Last Updated on May 20, 2020 by Chef Mireille
This salad common throughout Eastern Europe and Scandinavia is a meal on its own with vegetables and protein. The perfect summertime meal!
As soon as I saw this recipe, I immediately thought of holiday meals at my best friend’s house and the pink potato salad that was always on the table. People from the Dominican Republic always put beets in their potato salad and it appears they are not the only ones.
I first made this recipe last year during the Cooking the Alphabets mega marathon for Estonia, but then the photos didn’t come out well and I ended up switching to Ecuador for my letter E. However, I remembered how much I liked this potato salad and was so lucky that it is a common recipe across the region throughout Scandinavia and Eastern Europe, so it works for Finland also. Although there is a slight variation to the spelling.
This version of a potato salad is a meal on its own. I called it everything but the kitchen sink potato salad. It even usually includes smoked fish, but I chose to omit that ingredient since I’m not a huge fan. Regardless, this was still a delicious salad with all of the other additions. With so many ingredients, you can really customize this salad according to preference, however don’t omit the apple. The sweetness really balances the tang of the sour cream and is an essential ingredient for a balanced flavor profile.

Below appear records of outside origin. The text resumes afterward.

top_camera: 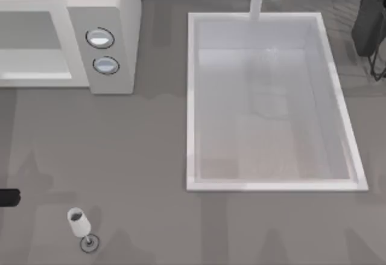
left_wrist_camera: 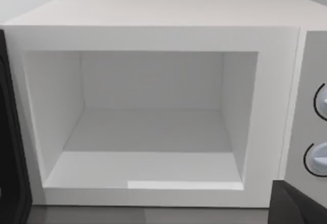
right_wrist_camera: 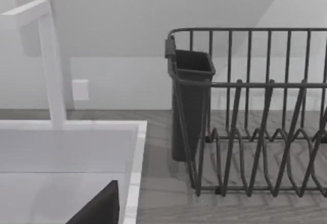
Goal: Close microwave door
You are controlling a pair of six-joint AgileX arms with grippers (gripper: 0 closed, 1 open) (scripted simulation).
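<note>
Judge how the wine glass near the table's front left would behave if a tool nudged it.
The wine glass stands on a thin stem over a small round foot, so a push up high would probably tip it. Its rounded bowl suggests it would then roll. It looks thin, so likely light and breakable.

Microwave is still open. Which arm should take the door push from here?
Left, probably. Its wrist view looks straight into the microwave cavity, with a dark edge, likely the microwave door, beside the opening. The right wrist view faces the dish rack and sink, at the table's right, away from the microwave.
</note>
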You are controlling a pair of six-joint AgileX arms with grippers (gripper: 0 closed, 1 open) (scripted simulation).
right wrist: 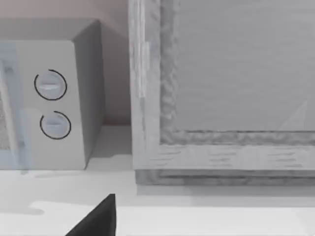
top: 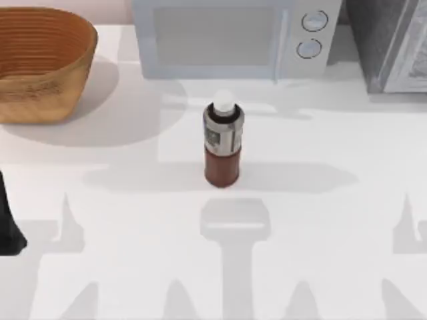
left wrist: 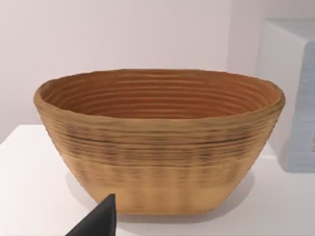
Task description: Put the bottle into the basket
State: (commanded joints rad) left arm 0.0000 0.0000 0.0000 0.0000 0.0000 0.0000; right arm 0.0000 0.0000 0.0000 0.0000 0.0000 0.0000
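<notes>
left pincer [left wrist: 101, 221] low in front of basket [left wrist: 160, 140], opening cannot be told | bottle [top: 223, 143] upright mid-worktop [top: 320, 220], well apart from both pincers | basket at far left corner

Basket [top: 40, 63]: cut off by the top view's upper and left edges; far rim and left end not seen.
Microwave [top: 233, 37]: top cropped in the top view; ahead of the right gripper [right wrist: 96, 219], its door is cut off at the frame edge.
Grey cabinet [top: 390, 43]: cropped at the right and upper edges.
Left gripper [left wrist: 98, 221]: one dark finger tip seen; finger spacing cannot be told.
Right gripper: likewise.
</notes>
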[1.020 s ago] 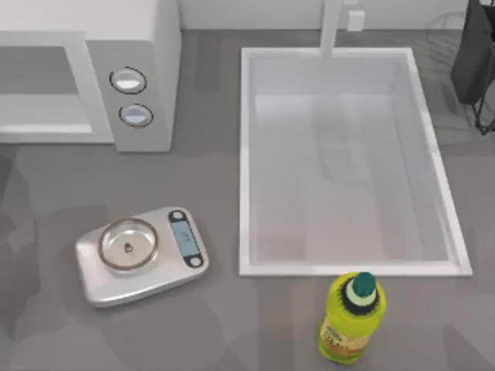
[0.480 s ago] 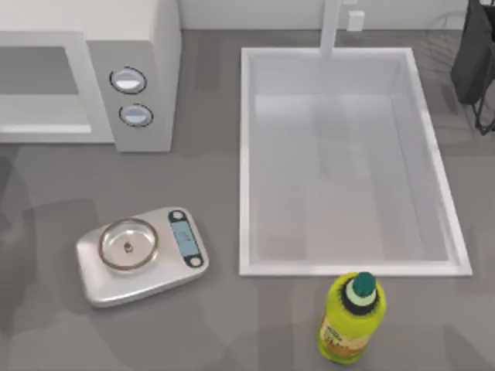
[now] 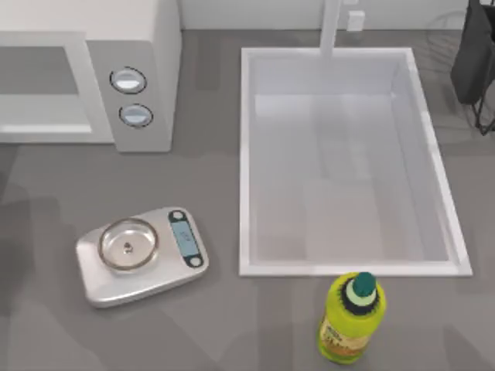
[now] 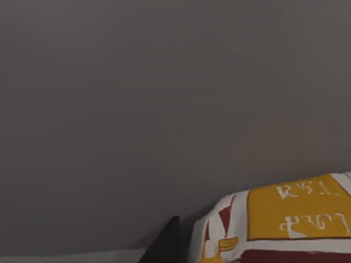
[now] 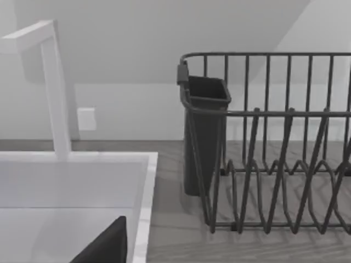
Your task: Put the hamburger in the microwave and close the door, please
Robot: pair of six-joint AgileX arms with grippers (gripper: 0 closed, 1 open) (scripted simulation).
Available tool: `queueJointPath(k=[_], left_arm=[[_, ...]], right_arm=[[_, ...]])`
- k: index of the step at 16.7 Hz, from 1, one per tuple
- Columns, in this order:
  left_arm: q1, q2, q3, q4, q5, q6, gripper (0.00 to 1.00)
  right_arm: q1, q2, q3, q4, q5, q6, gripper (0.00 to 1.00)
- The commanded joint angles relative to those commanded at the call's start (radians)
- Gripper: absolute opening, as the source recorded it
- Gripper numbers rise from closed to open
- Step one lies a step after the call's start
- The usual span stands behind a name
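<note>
The hamburger, in a yellow, white and red wrapper, lies on a grey surface in the left wrist view. A dark tip of my left gripper shows right beside it. The white microwave stands at the table's back left, its two round dials facing the front. Its front has a pale frame around a grey opening; I cannot tell whether the door is across it. In the right wrist view a dark tip of my right gripper hangs over the sink's corner.
A silver kitchen scale lies in front of the microwave. A white sink with a faucet takes up the middle and right. A yellow bottle stands at its front edge. A dark dish rack stands at the back right.
A soft shadow on the table's left side has shifted. The scale, the bottle and the microwave have not moved.
</note>
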Motion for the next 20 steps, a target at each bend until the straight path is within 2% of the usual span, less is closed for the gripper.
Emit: queueJointPath(k=[5,18,20], left_arm=[[0.0,0.016,-0.012,0.027,0.0,0.0,1.0],[0.0,0.016,-0.012,0.027,0.0,0.0,0.02],[0.0,0.016,-0.012,0.027,0.0,0.0,0.0]], right_arm=[[0.0,0.0,0.0,0.0,0.0,0.0,1.0],[0.0,0.0,0.0,0.0,0.0,0.0,1.0],[0.0,0.0,0.0,0.0,0.0,0.0,1.0]])
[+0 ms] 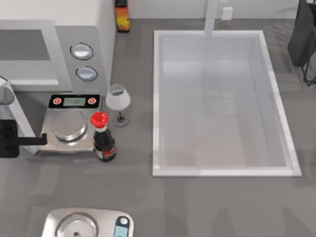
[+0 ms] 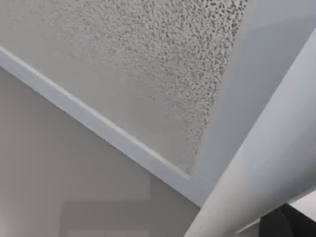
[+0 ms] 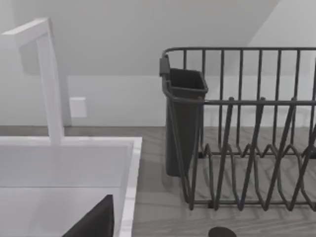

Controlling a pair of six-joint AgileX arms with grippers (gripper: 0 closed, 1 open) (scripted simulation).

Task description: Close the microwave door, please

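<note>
The microwave (image 1: 54, 54), a boxy white-and-grey appliance with two round silver dials, sat at the bench's back left corner. Its door (image 1: 22, 121), a flat pale slab, stood swung out toward the left edge, so I judged the closing not finished. The left gripper (image 1: 10, 138) was at the door's outer side; whether its fingers were spread I could not tell. The left wrist view showed a speckled, rough panel (image 2: 148, 74) close up.
</note>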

Looking to do some more exploration into Finnish cuisine? Try some of these treats!
Traditional Finnish Recipes
- Vyborg Pretzels
- Hiekkakakku (Finnish Sandtorte – Potato Starch Cake)
- Riivinkropsu (Grated Potato Casserole)
- Friteeratut Kala (Fried Fish – Finland Style)
- Paasiaisleipa (Easter Bread)
- Sekahadelma Keitto (Dried Fruit Dessert Soup)
This is a really complex flavored salad and with all the ingredients included makes the perfect one pot dish. The difference in textures with the crunch from the apples and al dente carrots creates many notes to the salad. Sweet from the apples and beets, tart flavors from the pickles and salt from the sausage plus the little tang from the sour cream makes this one of the best potato salads I have ever tasted.
Rosolje – Estonian Beet-Potato Salad
- 2 cups peeled and diced potatoes boiled until tender
- 2 cups peeled and diced beets boiled until tender (retain the liquid)
- 2 cups peeled and diced carrots boiled until tender
- 2 cups peeled and diced apples
- 1 cup chopped sweet gherkins
- 1 cup chopped smoked sausage I used chicken sausage
- 2 hard boiled eggs diced
- 1/4 cup parsley finely chopped
- Dressing Ingredients:
- 2/3 cup sour cream
- 2 tablespoons spicy mustard
- 1 teaspoon salt
- 1 teaspoon sugar
- 1/2 teaspoon ground black pepper
- juice of 1/2 lemon
- Combine all salad ingredients and stir to combine.
- Combine dressing ingredients and whisk until well blended.
- Add dressing to salad. Stir to combine. Chill in the refrigerator for at least 30 minutes before serving.